Looking at your site, I think you should stick with the method you're using now, but maybe rethinking the way users interact with it. There's lots of cool gallery software out there. In fact, the people who make SimpleViewer make some other really cool gallery software too. You should check it out.

AIRTIGHT - Viewers


----------



## NateS (May 25, 2009)

bpetruzzo said:


> NateS said:
> 
> 
> > It looks really nice.  One problem that you need to fix.  Once you click into a gallery...there is no way out of it.  The back button won't work and there is no link to the main page so the only way out is to go to the address bar and reclick the webpage address.  You need some method of getting out of a slideshow once you're in it.
> ...





bpetruzzo said:


> I figured out the problem. I had designed for too big a screen resolution. The problem should be fixed now.

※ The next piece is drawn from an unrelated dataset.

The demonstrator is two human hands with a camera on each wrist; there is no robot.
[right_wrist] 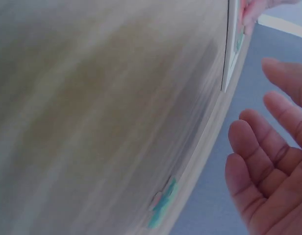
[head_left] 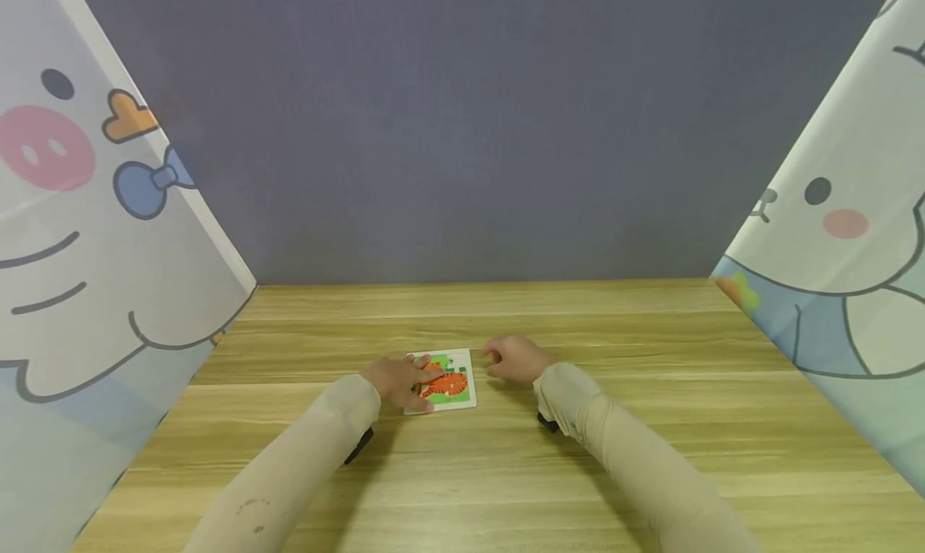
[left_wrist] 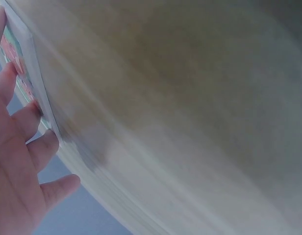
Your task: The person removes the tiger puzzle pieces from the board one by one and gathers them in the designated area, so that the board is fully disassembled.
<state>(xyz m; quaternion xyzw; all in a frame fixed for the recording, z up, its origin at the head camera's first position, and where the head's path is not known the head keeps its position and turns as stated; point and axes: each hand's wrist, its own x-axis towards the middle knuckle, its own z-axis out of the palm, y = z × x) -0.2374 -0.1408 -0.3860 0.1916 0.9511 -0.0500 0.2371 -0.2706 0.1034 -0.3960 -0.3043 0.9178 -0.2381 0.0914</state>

Well, with any luck.



I'm using firefox which is a pretty popular browser.  It still shows me nothing to click out of a gallery once into it....however I found a small black box on the left of the screen....I by chance clicked it and it took me back to your main page.  It was just a strike of luck that I did that though and most users probably wouldn't figure that out.  Maybe it's just me for some reason that doesn't see the "close" link.


----------



## William Petruzzo (May 25, 2009)

Hmm. That's bizarre. Are you able to see that the page is loading in a lightbox? Or are parts of the lightbox being cut off by the browser? Also, what screen resolution are you running? That also might be helpful. I've done all the cross-browser testing and it should at least load correctly in everything.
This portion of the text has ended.